Hepatology (Baltimore, Md.) 2017 05 24() doi 10.1002/hep.29285
Liver fibrosis is common, particularly in human immunodeficiency virus infected (HIV+) people. HIV+ people have excess congestive heart failure (CHF) risk compared to uninfected people. It remains unknown if stage of liver fibrosis influences the CHF risk or if HIV or hepatitis C virus (HCV) infection modifies this association. Our objectives were to assess whether: 1) stage of liver fibrosis is independently associated with incident CHF; 2) the association between stage of liver fibrosis and incident CHF is modified by HIV/HCV status. Participants alive on or after 4/1/2003 in the Veterans Aging Cohort Study were included.
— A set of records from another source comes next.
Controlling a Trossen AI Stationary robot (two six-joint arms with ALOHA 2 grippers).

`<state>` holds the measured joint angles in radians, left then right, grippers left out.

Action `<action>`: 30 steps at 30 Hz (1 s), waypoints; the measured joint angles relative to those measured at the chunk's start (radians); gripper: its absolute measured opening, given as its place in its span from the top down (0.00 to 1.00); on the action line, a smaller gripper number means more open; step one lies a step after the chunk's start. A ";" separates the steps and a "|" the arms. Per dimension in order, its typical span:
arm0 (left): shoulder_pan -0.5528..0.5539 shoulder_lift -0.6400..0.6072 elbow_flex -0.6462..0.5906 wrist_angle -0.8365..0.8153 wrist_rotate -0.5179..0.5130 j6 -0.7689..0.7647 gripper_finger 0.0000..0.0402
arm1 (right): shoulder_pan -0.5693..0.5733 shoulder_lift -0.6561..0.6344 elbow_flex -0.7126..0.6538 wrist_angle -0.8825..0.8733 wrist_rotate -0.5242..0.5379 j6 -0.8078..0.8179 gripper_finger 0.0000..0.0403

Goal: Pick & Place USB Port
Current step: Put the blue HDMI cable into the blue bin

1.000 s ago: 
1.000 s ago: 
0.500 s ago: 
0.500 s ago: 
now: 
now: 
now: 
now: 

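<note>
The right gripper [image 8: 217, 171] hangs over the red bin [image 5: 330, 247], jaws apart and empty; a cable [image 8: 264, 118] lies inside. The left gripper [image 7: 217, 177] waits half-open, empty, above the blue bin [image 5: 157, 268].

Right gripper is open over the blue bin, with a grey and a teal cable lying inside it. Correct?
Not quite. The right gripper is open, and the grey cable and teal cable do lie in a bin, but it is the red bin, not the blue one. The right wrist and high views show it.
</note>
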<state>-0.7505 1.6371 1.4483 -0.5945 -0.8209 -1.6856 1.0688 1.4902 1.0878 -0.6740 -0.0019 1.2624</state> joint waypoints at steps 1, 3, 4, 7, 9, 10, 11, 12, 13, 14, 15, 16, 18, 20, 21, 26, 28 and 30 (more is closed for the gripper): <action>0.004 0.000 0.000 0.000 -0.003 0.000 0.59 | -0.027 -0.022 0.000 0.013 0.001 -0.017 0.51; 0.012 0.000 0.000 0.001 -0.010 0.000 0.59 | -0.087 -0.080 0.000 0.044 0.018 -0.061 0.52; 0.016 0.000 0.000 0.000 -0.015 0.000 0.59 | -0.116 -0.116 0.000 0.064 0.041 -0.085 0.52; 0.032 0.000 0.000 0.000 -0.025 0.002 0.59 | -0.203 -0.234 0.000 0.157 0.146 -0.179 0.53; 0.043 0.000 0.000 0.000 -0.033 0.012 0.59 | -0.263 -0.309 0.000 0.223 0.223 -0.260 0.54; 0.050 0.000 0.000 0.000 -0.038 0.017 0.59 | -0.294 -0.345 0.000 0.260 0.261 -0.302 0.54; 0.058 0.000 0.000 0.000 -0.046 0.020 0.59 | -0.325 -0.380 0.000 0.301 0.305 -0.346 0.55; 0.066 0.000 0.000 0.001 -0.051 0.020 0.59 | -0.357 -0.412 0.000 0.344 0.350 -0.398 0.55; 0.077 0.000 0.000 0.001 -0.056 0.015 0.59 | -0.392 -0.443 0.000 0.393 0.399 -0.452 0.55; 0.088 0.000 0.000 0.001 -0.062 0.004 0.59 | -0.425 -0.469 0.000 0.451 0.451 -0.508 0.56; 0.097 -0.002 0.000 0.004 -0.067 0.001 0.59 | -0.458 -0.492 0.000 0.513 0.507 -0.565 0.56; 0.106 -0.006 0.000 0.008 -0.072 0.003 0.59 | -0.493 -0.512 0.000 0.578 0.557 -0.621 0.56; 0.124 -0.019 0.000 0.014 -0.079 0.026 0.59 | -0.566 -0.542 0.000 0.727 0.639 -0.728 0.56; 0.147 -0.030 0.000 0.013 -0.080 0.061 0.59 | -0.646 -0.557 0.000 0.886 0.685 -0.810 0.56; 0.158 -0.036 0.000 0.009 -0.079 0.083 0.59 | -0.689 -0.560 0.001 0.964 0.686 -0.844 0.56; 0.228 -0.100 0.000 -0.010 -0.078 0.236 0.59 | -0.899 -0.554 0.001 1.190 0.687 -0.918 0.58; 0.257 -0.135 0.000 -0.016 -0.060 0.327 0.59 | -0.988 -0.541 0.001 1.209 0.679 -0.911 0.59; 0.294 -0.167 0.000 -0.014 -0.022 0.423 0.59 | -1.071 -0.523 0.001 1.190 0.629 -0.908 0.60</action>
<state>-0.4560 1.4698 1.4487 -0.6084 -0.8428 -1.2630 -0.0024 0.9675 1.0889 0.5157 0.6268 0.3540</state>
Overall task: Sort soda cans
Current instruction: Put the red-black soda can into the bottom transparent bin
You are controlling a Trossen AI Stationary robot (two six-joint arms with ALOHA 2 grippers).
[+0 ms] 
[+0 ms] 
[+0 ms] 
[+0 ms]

Those without prevalent cardiovascular disease (CVD) were followed until their first CHF event, death, last follow-up date or 12/31/2011. Liver fibrosis was measured by FIB-4, calculated using age, aminotransferases and platelets.
incident CHF (ICD-9 codes). Cox proportional hazards regression models were adjusted for CVD risk factors. Among 96,373 participants over 6.9 years, 3,844 incident CHF events occurred. FIB-4 between 1.45-3.25 (moderate fibrosis) and FIB-4>3.25 (advanced fibrosis/cirrhosis) were associated with CHF (HR (95% CI)=1.17 (1.07-1.27); 1.65(1.43-1.92)). The association of advanced fibrosis/cirrhosis and incident CHF persisted regardless of HIV/HCV status.
Moderate and advanced liver fibrosis/cirrhosis are associated with an increased risk of CHF. The association for advanced fibrosis/cirrhosis persists even among participants without hepatitis C and/or HIV infection. Assessing liver health may be important for reducing the risk of future CHF events, particularly among HIV and hepatitis C infected people among whom CVD risk is elevated and liver disease is common. This article is protected by copyright. All rights reserved.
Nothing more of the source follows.